PROJECT SUMMARY Atopic disease is a major public health problem affecting up to 20% of the world’s population, with rising prevalence in recent decades. It is associated with fatal reactions (food allergy), and with significant psychosocial and financial burden for children and families. Environmental and in utero exposures are known risk factors, but little is known about the mechanisms through which exposures may confer risk. One of these known exposures is maternal antenatal anxiety, which has been associated both with elevated markers of allergy risk (such as levels of Immunoglobluin E (IgE)) and with atopic diagnosis in children. Maternal antenatal anxiety has also been linked to immune dysregulation in both mothers and children, and elevated innate immune activity in children at birth may be a key marker of future allergic risk – yet no study has attempted to link dyadic maternal and neonatal immune dysregulation to allergy risk in the same mother-child pairs. In this prospective, longitudinal, observational study, we propose to follow 200 mother-child pairs (132 at risk for clinically significant anxiety and 68 healthy controls) from the second trimester of pregnancy until infants reach 12 months of age. We hypothesize that women with clinically significant antenatal anxiety will demonstrate elevated immune activity compared to healthy controls, that stimulated cells and gene expression from umbilical cord blood in these pregnancies will similarly show evidence of increased immune activity, and that maternal and child immune activity will be associated with markers of allergy risk in children. We will measure immune cell populations and cytokines produced by stimulated cells in mothers and children; will conduct methylation analyses of immune-related genes in the cord blood of children (focusing on known biomarkers of future allergic risk); will measure atopic dermatitis in children; and will measure IgE to common allergens and maternal report of food allergic reactions in children. In addition, we will observe mother-child interactions surrounding feeding to account for elements of the postnatal environment that may contribute to elevated child allergic risk. Our thorough and rigorous experimental plan will help to illuminate pathways that contribute to the association between maternal antenatal anxiety and child allergy risk, and may lead to novel interventions to ameliorate symptoms and risk in both mother and child.

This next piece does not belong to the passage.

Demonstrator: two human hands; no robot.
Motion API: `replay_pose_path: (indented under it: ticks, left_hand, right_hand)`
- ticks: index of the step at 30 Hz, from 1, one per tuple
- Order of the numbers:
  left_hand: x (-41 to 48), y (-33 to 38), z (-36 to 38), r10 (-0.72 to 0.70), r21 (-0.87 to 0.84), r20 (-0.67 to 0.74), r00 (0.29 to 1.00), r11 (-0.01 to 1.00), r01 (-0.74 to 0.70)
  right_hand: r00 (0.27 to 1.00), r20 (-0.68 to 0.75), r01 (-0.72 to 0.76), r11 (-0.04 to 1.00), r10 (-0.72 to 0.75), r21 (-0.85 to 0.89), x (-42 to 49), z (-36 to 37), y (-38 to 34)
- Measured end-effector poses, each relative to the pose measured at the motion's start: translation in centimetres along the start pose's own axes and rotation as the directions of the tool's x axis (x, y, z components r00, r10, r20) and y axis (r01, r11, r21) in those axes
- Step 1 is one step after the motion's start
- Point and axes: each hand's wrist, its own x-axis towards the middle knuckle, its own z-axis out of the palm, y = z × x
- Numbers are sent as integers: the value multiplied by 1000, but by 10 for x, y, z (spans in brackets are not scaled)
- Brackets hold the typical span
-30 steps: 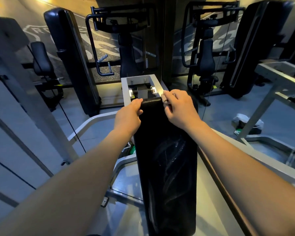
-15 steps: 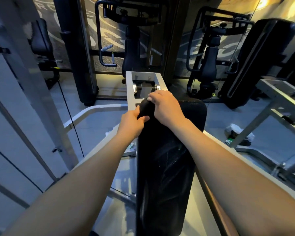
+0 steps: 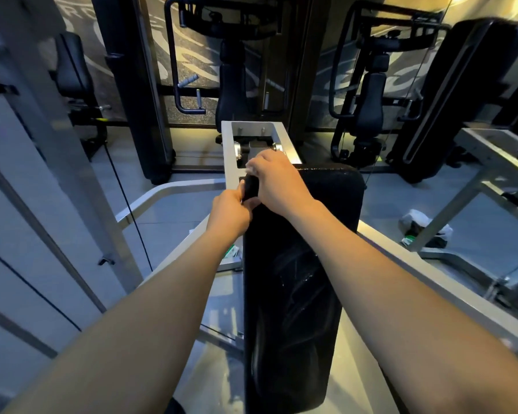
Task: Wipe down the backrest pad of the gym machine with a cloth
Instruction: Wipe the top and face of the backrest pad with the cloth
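The long black backrest pad [image 3: 293, 294] runs up the middle of the view, with faint streaks on its shiny surface. Both hands meet at its upper left corner. A dark bunched cloth [image 3: 250, 186] sits between them there. My left hand [image 3: 228, 216] grips the cloth's lower end from the left, against the pad's edge. My right hand [image 3: 277, 183] lies curled over the cloth and the pad's top corner, hiding most of the cloth. The cloth is nearly the same colour as the pad, so its outline is hard to tell.
A silver metal bracket [image 3: 229, 150] stands just beyond the pad's top. Silver frame rails run on both sides, with a thin cable [image 3: 126, 198] at left. Black machines [image 3: 231, 85] stand behind. A white and dark bundle [image 3: 425, 228] lies on the floor at right.
My right hand has slid from the pad's top right side to its top left corner, joining my left hand. My view has come closer and tipped down slightly.
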Motion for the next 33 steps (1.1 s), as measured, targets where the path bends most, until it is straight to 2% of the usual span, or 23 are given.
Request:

项目概要 特应性疾病是一个主要的公共卫生问题，影响着世界上多达 20% 的人口，并且患病率不断上升 近几十年来，它的流行与致命反应（食物过敏）有关，并且与显着相关。 环境和子宫内暴露对儿童和家庭造成的社会心理和经济负担是已知的。 风险因素，但人们对暴露可能带来风险的机制知之甚少。 已知的暴露因素是产妇产前焦虑，这与孕产妇产前焦虑标志物升高有关。 过敏风险（例如免疫球蛋白 E (IgE) 水平）和儿童特应性诊断。 产前焦虑也与母亲和儿童的免疫失调有关，并且升高 儿童出生时的先天免疫活动可能是未来过敏风险的关键标志——但尚无研究表明 试图将母婴二元免疫失调与同一母子的过敏风险联系起来 在这项前瞻性、纵向、观察性研究中，我们建议跟踪 200 对母子（132 对）。 临床上显着焦虑的风险和 68 名健康对照者）从妊娠中期直至 我们认为，患有临床显着产前焦虑的婴儿会出现 12 个月大的情况。 与健康对照相比，显示出更高的免疫活性，刺激细胞和基因表达 这些怀孕期间脐带血中的抗体同样会显示出免疫活性增加的证据，并且 母婴免疫活动将与儿童过敏风险标志物相关。 测量母亲和儿童受刺激细胞产生的免疫细胞群和细胞因子； 对儿童脐带血中的免疫相关基因进行甲基化分析（重点关注已知的 将测量儿童特应性皮炎；并将测量常见的 IgE； 过敏原和母婴食物过敏反应的报告 此外，我们还会观察母子关系。 围绕喂养的相互作用，以考虑可能有助于 我们彻底而严格的实验计划将有助于阐明儿童过敏风险升高的途径。 有助于母亲产前焦虑与儿童过敏风险之间的关联，并可能导致新的 拦截以改善母亲和孩子的症状和风险。